> **Task item**
Out of the lines below, please list those that hold the string "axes".

> **Data section**
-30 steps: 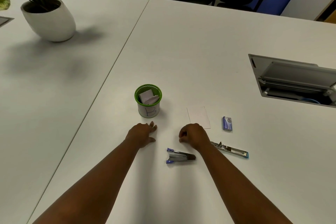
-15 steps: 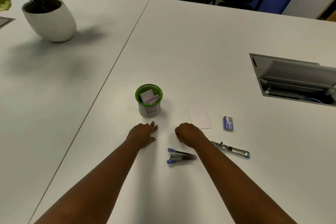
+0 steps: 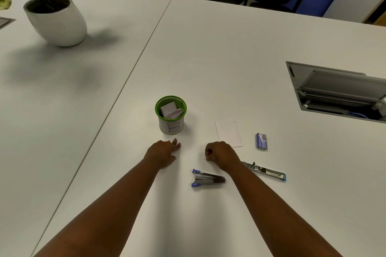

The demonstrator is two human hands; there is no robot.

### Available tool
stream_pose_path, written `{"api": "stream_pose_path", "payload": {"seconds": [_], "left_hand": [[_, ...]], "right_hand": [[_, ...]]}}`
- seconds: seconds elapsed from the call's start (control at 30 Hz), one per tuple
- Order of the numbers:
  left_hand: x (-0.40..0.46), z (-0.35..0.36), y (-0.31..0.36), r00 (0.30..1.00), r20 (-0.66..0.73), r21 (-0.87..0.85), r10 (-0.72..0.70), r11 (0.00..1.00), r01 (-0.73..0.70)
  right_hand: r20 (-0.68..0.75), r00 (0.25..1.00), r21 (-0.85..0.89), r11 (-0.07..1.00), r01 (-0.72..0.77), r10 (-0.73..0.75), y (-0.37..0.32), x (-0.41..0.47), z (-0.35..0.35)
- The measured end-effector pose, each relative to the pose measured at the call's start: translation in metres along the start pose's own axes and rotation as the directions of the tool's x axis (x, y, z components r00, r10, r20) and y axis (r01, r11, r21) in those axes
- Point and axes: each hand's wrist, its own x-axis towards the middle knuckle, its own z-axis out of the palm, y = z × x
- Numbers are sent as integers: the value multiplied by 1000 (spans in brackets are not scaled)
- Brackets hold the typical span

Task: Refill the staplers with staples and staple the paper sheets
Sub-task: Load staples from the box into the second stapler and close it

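While both hands rest on the white tabletop (image 3: 208, 58), the left hand (image 3: 163, 153) lies relaxed with fingers loosely spread, holding nothing, just near of the green cup (image 3: 170, 113) (marked "B", folded papers inside). The right hand (image 3: 221, 152) is curled; whether its fingertips pinch something tiny, I cannot tell. A closed stapler (image 3: 207, 178) lies between the forearms, an opened stapler (image 3: 264, 171) right of the right wrist, a paper sheet (image 3: 228, 133) and staple box (image 3: 261, 141) beyond it.

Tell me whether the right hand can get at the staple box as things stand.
Probably yes: the staple box lies in the open just beyond the right hand, nothing between them.
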Motion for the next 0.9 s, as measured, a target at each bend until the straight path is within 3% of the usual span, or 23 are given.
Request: {"api": "stream_pose_path", "payload": {"seconds": [0.07,0.17,0.33,0.57,0.73,0.9], "left_hand": [[1,1,0,1000,0,12,5,1000,-5],[2,2,-1,1000,-1,29,11,1000,-11],[3,3,-2,1000,-11,25,15,1000,-15],[3,9,-4,998,-60,3,35,999,-35],[-5,31,-6,981,-177,-70,77,993,-91],[-8,43,-5,974,-210,-145,86,982,-118]], "right_hand": [[-83,996,175,984,-29,45,5,-3,-1],[-90,996,202,979,-3,21,7,-6,-3],[27,997,-61,995,78,-76,1,-1,-2],[19,980,-392,900,191,-200,-2,-1,9],[15,960,-478,841,253,-280,-1,-1,21],[5,950,-500,822,273,-313,4,-1,23]]}}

> **Expected output**
- The measured end-effector pose, each relative to the pose measured at the call's start: translation in metres along the start pose's own axes and rotation as the directions of the tool's x axis (x, y, z components r00, r10, r20) and y axis (r01, r11, r21) in those axes
- Point and axes: each hand's wrist, its own x-axis towards the middle knuckle, its own z-axis out of the palm, y = z × x

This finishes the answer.